Most pleasingly, he has decided to come to me for help. I don’t think he knew my name as such, but word must have got around that someone from the COI was on site for the duration of the fair, because he came and sought me out at the Britannia on the night of our launch party. Since then, we have had a number of meetings, all of them at the pub. I was surprised at first that he would prefer this venue, but it turns out that Andrey has a deep love for all things British. He has an encyclopaedic knowledge of the Sherlock Holmes stories, seems to have committed the London Underground map to memory and has developed a passion for – of all things – Smith’s potato crisps, of which Mr Rossiter keeps a steady supply. He collects the little salt sachets, which he says he is going to show to his nieces and nephews when he returns to Moscow. That is one of the wonderful things about this fair – discovering the different (often very surprising) aspects of one’s own culture that appeal to people from
other countries. In return, in a few days’ time Andrey has invited us to see the Bolshoi Ballet at the Monnaie Theatre in town, and to attend a private party afterwards. This is really very generous of him, considering that the advice I have given him so far has been pretty footling. Really just a question of ‘toning down’ the propaganda element of his paper, making it a bit less obvious and using rather more humour, which is always a good tactic in these circumstances.

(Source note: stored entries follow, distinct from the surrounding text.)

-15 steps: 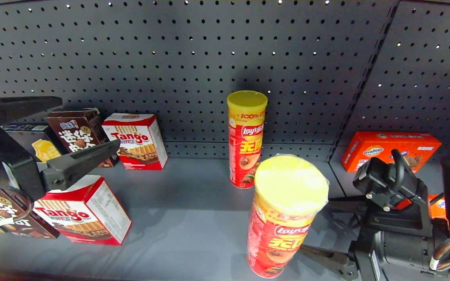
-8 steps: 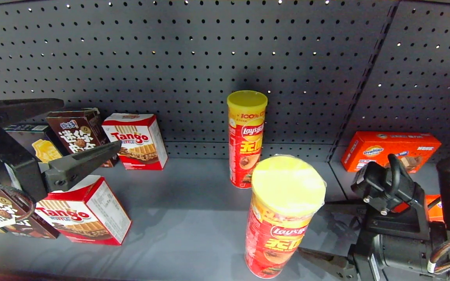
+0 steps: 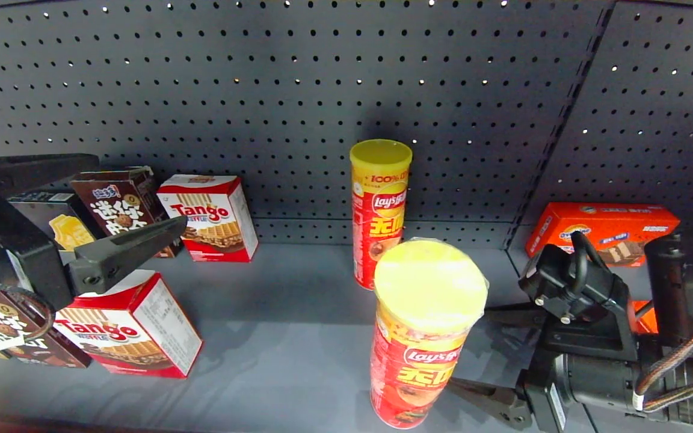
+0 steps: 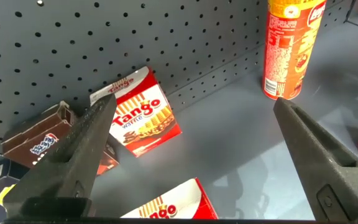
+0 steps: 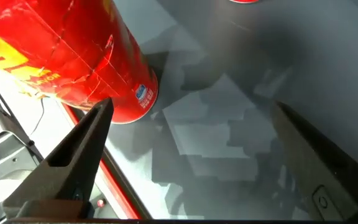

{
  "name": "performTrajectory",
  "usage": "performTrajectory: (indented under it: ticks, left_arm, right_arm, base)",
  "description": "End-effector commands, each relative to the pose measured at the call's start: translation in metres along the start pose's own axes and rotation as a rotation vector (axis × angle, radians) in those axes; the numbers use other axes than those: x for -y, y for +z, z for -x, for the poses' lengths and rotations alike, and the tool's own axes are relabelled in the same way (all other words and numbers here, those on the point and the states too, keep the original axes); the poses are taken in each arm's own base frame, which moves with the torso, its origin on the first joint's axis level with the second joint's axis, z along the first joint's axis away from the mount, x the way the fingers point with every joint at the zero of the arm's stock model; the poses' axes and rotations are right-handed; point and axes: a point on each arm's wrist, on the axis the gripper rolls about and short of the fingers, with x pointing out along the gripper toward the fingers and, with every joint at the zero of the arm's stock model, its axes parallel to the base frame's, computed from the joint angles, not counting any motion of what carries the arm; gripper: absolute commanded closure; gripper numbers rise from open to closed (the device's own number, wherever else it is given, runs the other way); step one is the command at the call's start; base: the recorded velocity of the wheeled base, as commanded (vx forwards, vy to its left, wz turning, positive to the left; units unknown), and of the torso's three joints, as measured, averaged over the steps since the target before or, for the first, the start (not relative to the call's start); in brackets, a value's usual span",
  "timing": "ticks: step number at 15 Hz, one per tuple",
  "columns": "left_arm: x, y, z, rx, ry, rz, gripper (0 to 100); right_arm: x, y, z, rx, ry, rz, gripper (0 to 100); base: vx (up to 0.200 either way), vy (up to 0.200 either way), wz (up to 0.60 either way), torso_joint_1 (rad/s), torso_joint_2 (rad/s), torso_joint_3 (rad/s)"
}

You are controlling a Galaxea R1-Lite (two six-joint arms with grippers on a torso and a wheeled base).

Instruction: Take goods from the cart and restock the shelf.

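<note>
Right pincer [image 5: 191,109] is wide open and holds nothing; the chip can [image 3: 421,337] stands upright just beside it, near the front edge of the shelf [image 3: 286,337]. I judge the can light, stiff, smooth and easy to tip, so grip it at mid-height.

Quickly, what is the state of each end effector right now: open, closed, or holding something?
Left end effector: open, holding nothing.
Right end effector: open, holding nothing.

Dark pegboard back wall [image 3: 232,90], grey shelf [image 3: 292,337]
</note>
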Motion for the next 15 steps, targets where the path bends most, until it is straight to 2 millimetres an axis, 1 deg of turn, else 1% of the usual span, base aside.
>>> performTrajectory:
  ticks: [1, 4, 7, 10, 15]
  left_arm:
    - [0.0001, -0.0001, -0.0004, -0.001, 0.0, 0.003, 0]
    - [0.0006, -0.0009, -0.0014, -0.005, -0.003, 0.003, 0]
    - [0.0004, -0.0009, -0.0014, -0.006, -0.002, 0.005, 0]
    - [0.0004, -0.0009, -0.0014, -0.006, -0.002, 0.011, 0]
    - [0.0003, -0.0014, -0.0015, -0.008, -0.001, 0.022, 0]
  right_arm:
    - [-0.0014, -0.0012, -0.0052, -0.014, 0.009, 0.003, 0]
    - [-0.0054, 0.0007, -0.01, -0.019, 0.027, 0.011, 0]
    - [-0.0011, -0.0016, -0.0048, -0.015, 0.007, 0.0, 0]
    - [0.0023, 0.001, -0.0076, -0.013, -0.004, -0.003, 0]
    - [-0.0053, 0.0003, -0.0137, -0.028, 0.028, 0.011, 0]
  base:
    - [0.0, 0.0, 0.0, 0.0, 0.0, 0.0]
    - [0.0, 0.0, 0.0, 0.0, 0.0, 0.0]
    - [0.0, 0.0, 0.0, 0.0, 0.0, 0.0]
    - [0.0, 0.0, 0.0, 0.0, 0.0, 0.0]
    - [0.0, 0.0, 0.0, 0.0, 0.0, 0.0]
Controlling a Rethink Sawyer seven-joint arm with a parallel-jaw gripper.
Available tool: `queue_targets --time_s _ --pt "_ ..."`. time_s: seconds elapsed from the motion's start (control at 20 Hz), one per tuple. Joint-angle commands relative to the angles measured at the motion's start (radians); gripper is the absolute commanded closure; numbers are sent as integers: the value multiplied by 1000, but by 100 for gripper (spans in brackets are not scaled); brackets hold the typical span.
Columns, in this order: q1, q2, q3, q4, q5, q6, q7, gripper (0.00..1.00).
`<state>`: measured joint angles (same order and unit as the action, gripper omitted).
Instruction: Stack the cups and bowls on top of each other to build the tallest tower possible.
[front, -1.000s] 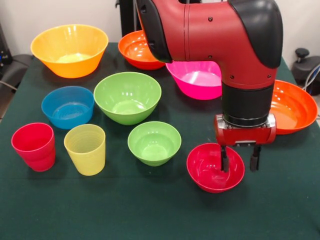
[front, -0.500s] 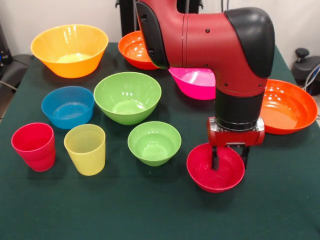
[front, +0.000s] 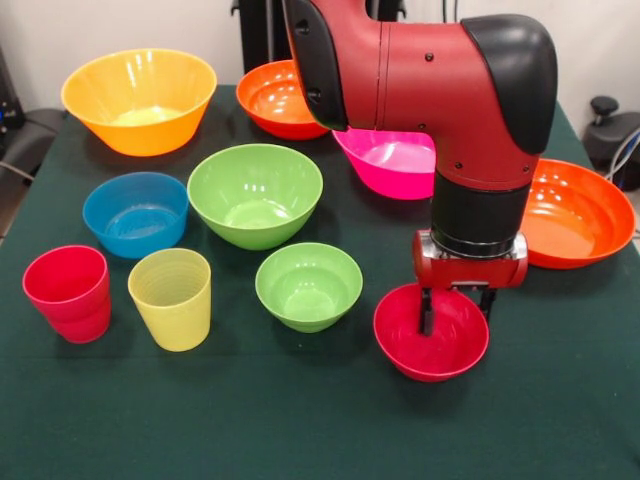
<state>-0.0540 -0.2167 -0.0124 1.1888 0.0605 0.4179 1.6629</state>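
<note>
Green cloth covers the table (front: 300, 430), and the red and black arm (front: 440, 90) descends over its right part. Its claw (front: 456, 310) straddles the far rim of the small red plastic bowl (front: 425, 345) near the front edge, one finger inside and one behind the wall; whether it pinches the rim I cannot tell. The large yellow-orange bowl (front: 138, 100) sits at the back left corner. A wide orange bowl (front: 575, 215) lies by the right edge, another orange bowl (front: 275, 100) at the back edge, and a pink bowl (front: 390, 165) just beside it. Toward the middle stand the big green bowl (front: 255, 195), the blue bowl (front: 135, 213) and the small green bowl (front: 308, 287). Near the left edge stand the ribbed yellow tumbler (front: 170, 298) and the red tumbler (front: 68, 293). Nothing is stacked.
</note>
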Motion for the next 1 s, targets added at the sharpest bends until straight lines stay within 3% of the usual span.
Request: queue_targets --time_s 0.05,1.0 --pt "0 34 42 -14 -11 12 114 0" --pt "16 41 27 -92 17 117 125 0"
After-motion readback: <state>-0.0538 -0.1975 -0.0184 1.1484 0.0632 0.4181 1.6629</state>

I have just one bone of contention with Andrey. He has got it into his head that it would be interesting for the readers of Sputnik to learn something about the ZETA machine in the British pavilion, and last time he came round to the pub he did his best to get some information out of Tony about it. Tony – who is (in my humble opinion) rather naive when it comes to political matters – doesn’t find anything wrong with this, but I have been trying to talk him out of it. In fact, I wonder whether Tony, Emily and Andrey are not becoming altogether too friendly. Did I mention that our Muscovite friend was a very handsome specimen? Sometimes I catch Emily looking at them both and it is hard to tell which one she seems to admire more.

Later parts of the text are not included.